■ **TASK ITEM**
Word for word, copy the entire listing below, but do not carry over any pictures.

-- Opening Marker --

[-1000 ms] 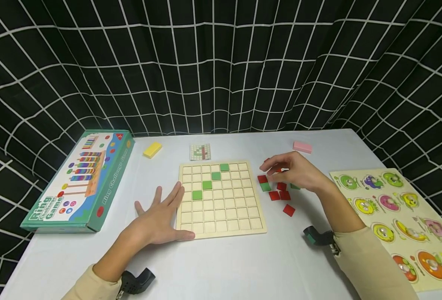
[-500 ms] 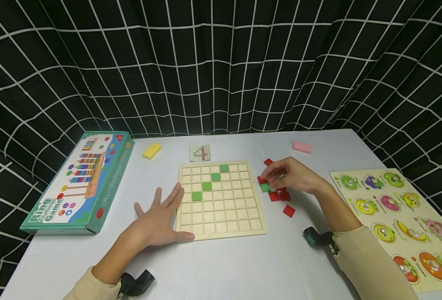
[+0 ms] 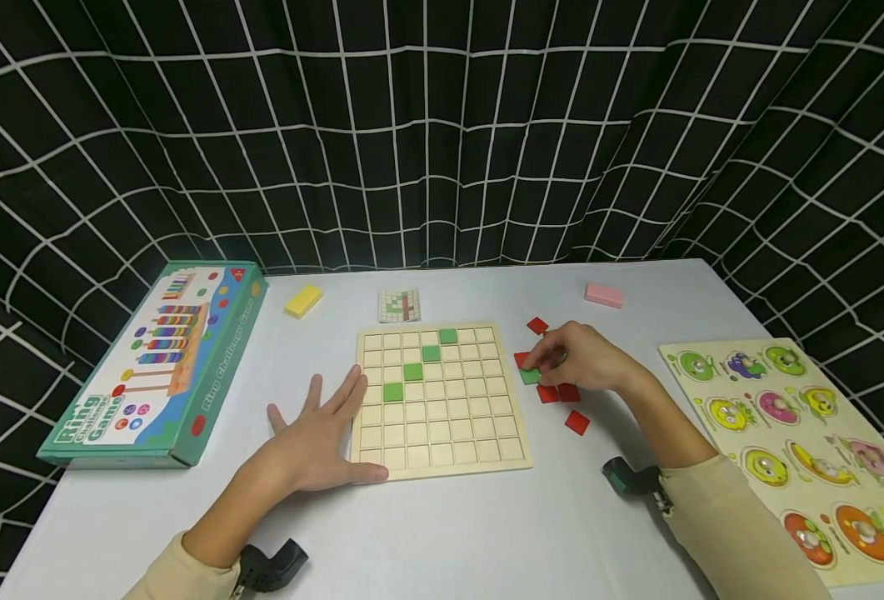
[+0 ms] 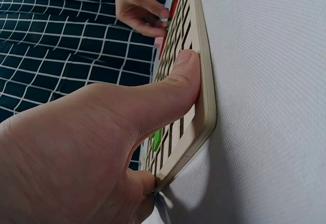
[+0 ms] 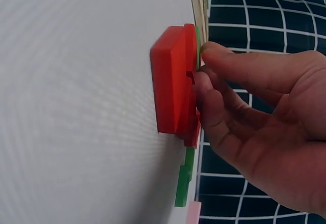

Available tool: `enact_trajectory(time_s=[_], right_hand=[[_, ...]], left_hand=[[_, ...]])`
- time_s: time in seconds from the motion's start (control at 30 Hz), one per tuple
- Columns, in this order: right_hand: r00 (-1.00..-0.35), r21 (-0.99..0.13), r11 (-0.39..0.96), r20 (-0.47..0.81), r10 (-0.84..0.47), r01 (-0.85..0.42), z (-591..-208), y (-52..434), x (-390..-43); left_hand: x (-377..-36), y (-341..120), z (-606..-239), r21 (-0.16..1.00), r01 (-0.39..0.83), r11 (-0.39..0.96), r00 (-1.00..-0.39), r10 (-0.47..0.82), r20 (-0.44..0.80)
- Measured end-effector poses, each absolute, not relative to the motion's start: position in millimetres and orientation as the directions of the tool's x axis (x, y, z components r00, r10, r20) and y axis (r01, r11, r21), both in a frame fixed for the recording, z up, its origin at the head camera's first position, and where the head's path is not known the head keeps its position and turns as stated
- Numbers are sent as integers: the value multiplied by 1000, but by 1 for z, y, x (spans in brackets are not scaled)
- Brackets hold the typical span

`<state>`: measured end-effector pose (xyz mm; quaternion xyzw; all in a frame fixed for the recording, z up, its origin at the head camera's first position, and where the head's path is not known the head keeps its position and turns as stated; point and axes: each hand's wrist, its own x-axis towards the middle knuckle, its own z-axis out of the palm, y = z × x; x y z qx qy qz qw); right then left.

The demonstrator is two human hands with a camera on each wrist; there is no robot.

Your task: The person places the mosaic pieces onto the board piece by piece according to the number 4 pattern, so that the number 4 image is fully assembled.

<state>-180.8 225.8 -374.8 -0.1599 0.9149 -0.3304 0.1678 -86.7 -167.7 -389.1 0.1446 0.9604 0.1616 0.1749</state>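
A: what's changed?

B: my right hand (image 3: 584,362) has dropped from hovering over the loose tiles to down on them. Fingertips now curl onto the small green square wooden tile (image 3: 530,376) just right of the pale wooden grid board (image 3: 442,450), among the red square tiles (image 3: 577,422)

A: got it pinched?

B: fingers are curled on its edge, so I read it as a pinch starting; tile looks flat on the white table (image 3: 449,533), not lifted. Means the pick is on, placing isn't

A: left?

B: my left hand (image 3: 314,442) hasn't moved, lies flat with fingers spread, thumb pressed on the board's near left corner, holding nothing

A: wrist cams add anything?

B: left wrist shows my thumb (image 4: 175,84) on the board rim (image 4: 206,81), which the head view only hints at. Right wrist shows fingers (image 5: 239,74) against a red tile (image 5: 173,81) with a green edge (image 5: 196,43) behind it; head view hides that contact under my hand
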Motion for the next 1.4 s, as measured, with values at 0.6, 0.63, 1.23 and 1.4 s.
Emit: enact_trajectory(time_s=[0.6, 0.63, 1.23, 1.4], right_hand=[[-899, -580, 778, -166, -405, -244, -371, 218, -177], [-901, -578, 780, -168, -400, -238, -371, 217, -177], [-909, -520, 816, -160, -384, -253, -372, 208, -172], [-909, -522, 816, -166, -383, -249, -373, 208, -172]], left_hand=[[-86, -168, -389, 362, 221, 906, -900, 332, -283], [-86, -168, -389, 360, 222, 906, -900, 333, -283], [-88, -167, -389, 366, 220, 904, -897, 335, -289], [-88, -167, -390, 371, 217, 903, -895, 336, -294]])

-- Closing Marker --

■ **ANSWER TO THIS EXERCISE**
[-1000 ms] 
[-500 ms] 
[+0 ms] 
[+0 ms] 
[+0 ms] 

Available tool: `enact_trajectory(time_s=[_], right_hand=[[_, ...]], left_hand=[[_, ...]])`
- time_s: time in seconds from the motion's start (control at 30 Hz), one per tuple
- Columns, in this order: right_hand: r00 (-1.00..-0.35), r21 (-0.99..0.13), r11 (-0.39..0.96), r20 (-0.47..0.81), r10 (-0.84..0.47), r01 (-0.85..0.42), z (-591..-208), y (-52..434), x (-390..-43); left_hand: x (-377..-36), y (-341..120), z (-606..-239), r21 (-0.16..1.00), r01 (-0.39..0.83), r11 (-0.39..0.96), r00 (-1.00..-0.39), r10 (-0.47..0.82), r20 (-0.44..0.80)
- Measured end-effector poses, each absolute, not relative to the motion's start: position in millimetres and orientation as the directions of the tool's x axis (x, y, z components r00, r10, r20) and y axis (r01, r11, r21), both in a frame fixed for the recording, z up, its origin at the head camera's first position, and where the head's path is not known the head keeps its position and turns as stated
- Numbers are sent as integers: the value multiplied by 1000, but by 1 for z, y, x (spans in brackets are not scaled)
- Brackets hold the typical span

`<state>`: measured end-effector pose (xyz mm; quaternion xyzw; all in a frame fixed for the recording, z up, its origin at the head camera's first position, and where the head's path is not known the head keeps its position and turns as stated; point and axes: each hand's wrist, its own x-axis towards the middle knuckle, its own z-axis out of the palm, y = z × x; x y z qx qy qz qw); right then left.

The demonstrator is two human hands with a camera on each wrist; there is no robot.

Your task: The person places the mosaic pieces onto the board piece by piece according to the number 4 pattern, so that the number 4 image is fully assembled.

<state>-180.8 225.8 -374.8 -0.1599 0.9149 -0.3304 0.1678 -86.7 -167.7 -389.1 0.1446 0.9604 0.1616 0.1749</state>
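A: what's changed?

B: my right hand (image 3: 584,362) has dropped from hovering over the loose tiles to down on them. Fingertips now curl onto the small green square wooden tile (image 3: 530,376) just right of the pale wooden grid board (image 3: 442,450), among the red square tiles (image 3: 577,422)

A: got it pinched?

B: fingers are curled on its edge, so I read it as a pinch starting; tile looks flat on the white table (image 3: 449,533), not lifted. Means the pick is on, placing isn't

A: left?

B: my left hand (image 3: 314,442) hasn't moved, lies flat with fingers spread, thumb pressed on the board's near left corner, holding nothing

A: wrist cams add anything?

B: left wrist shows my thumb (image 4: 175,84) on the board rim (image 4: 206,81), which the head view only hints at. Right wrist shows fingers (image 5: 239,74) against a red tile (image 5: 173,81) with a green edge (image 5: 196,43) behind it; head view hides that contact under my hand
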Motion for the next 1.4 s, as measured, with values at 0.6, 0.63, 1.23 and 1.4 s.
Emit: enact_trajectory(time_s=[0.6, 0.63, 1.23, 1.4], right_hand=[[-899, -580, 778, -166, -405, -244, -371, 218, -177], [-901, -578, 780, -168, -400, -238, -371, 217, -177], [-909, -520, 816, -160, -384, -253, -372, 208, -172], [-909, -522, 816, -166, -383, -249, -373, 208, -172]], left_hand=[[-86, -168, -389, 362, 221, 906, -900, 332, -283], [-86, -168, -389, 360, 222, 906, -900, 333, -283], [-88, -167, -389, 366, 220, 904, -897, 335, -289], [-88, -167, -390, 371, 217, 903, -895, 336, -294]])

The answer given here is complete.